It happened, it can happen. The number of cases of COVID-19 has started to rise again and your colleague or friend or roommate just tested positive. You are vaccinated, though, and in fact you feel good. But what do you have to do now, exactly? What is the procedure to follow?
Meanwhile, some data on the vaccination situation in Italy: 38,077,685 people completed the vaccination course with the second dose 70.50% of the population over 12 (data: report of the extraordinary commissioner for the health emergency updated at 06:10 on 2 September 2021).
Also, in the week from 25 to 31 August 2021, a substantial one was found compared to the previous one stability of new cases (45,134 vs 45,251) and deaths (366 vs 345). The data comes from the independent monitoring of the Gimbe Foundation, which also reports that “the effectiveness of the vaccine from April to today remains stable and above 94% in reducing deaths and severe forms of disease that require hospitalization and hospitalization in intensive care “.
What should I do if I am vaccinated and come into contact with a Covid positive?
Here are the provisions, recommended on a case-by-case basis, implemented by the circular of the Ministry of Health “Update on the recommended quarantine and isolation measures in light of the circulation of the new SARS-CoV-2 variants in Italy and in particular of the spread of the Delta variant”, signed on 11 August 2021.
If you are double-dose vaccinated and have had close contact
Have you completed the vaccination course for at least 14 days, but have come into close contact with a positive? You must be in quarantine for a week from the last contact, then perform a molecular or antigen test. If negative, you can resume social life. If you do not have the opportunity to take the test, a quarantine period of 14 days must be concluded, and then returned to the community even without a negative swab.
If you are double-dose vaccinated and have had low-risk contact
In this case, you do not have to observe the quarantine period, as long as you have completed the vaccination cycle for at least 14 days and comply with all the hygiene and sanitary regulations in place (physical distancing, mask, constant hand sanitation).
It is good to specify what is meant by low risk contact. It happens when:
– The contact with the positive is at a distance of less than 2 meters and for less than 15 minutes
– You are in a closed environment with a positive for less than 15 minutes
– Get in touch with a healthcare professional or someone who provides assistance to a Covid-19 case, or with laboratory personnel who handle samples of Covid-19 cases equipped with personal protective equipment
– You are a passenger or crew member of a flight in which there is a Covid-19 case. From low it becomes high risk, if you are sitting nearby less than two seats away in any direction, you are a travel companion or you are part of the staff assigned to the section of the vehicle in which the case is sitting.
You are not vaccinated or have not completed the vaccination course for at least 14 days
In this case, you must be in quarantine for a period of at least 10 days from the last contact, then perform a molecular or antigen test. If negative, you can resume social life.
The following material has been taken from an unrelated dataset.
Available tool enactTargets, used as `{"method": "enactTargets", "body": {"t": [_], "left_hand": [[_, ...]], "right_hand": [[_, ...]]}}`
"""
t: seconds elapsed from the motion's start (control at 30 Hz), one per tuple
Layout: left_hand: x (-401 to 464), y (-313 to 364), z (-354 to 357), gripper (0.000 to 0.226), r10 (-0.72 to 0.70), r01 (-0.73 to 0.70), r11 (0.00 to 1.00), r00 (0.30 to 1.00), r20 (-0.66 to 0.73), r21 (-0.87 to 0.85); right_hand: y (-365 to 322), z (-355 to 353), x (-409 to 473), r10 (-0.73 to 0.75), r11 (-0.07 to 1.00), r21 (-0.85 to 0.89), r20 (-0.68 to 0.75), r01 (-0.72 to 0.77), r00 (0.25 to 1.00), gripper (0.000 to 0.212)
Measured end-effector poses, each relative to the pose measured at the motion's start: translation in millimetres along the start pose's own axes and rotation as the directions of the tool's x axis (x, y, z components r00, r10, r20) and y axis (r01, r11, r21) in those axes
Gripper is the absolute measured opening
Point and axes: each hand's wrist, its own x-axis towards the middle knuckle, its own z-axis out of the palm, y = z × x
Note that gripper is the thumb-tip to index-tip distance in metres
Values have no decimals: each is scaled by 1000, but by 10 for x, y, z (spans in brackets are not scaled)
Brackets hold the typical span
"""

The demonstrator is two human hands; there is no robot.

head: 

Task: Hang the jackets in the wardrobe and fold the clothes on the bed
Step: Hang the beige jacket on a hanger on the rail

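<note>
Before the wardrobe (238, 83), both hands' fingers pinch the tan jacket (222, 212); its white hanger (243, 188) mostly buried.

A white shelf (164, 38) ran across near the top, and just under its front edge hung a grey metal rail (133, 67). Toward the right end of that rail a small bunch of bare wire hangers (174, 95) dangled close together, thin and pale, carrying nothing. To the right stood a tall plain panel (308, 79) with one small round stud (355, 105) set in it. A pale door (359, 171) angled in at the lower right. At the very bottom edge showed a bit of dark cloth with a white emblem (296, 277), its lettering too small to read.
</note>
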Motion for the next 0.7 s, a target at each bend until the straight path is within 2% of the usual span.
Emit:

If you do not have the opportunity to take the test, a quarantine period of 14 days must be concluded, and then returned to the community even without a negative swab.
The swab is positive
If the swab gives a positive result, but you are asymptomatic, you can only resume social life after a 10-day quarantine period plus the negative swab. If, on the other hand, you are symptomatic positive, you can resume social life after a 10-day quarantine with a negative swab carried out after at least 3 days from the disappearance of the symptoms (excluding the absence of taste and smell). After 10 days (from the onset of symptoms for the symptomatic and from the positive swab for the asymptomatic), if still positive, the test must be repeated after a week.
Are you positive in the long run?
In this case, if you have no symptoms for at least a week, you can stop quarantine after 21 days. However, if you are in frequent contact with fragile subjects, a molecular or antigenic test is recommended to definitively exclude the presence of the virus.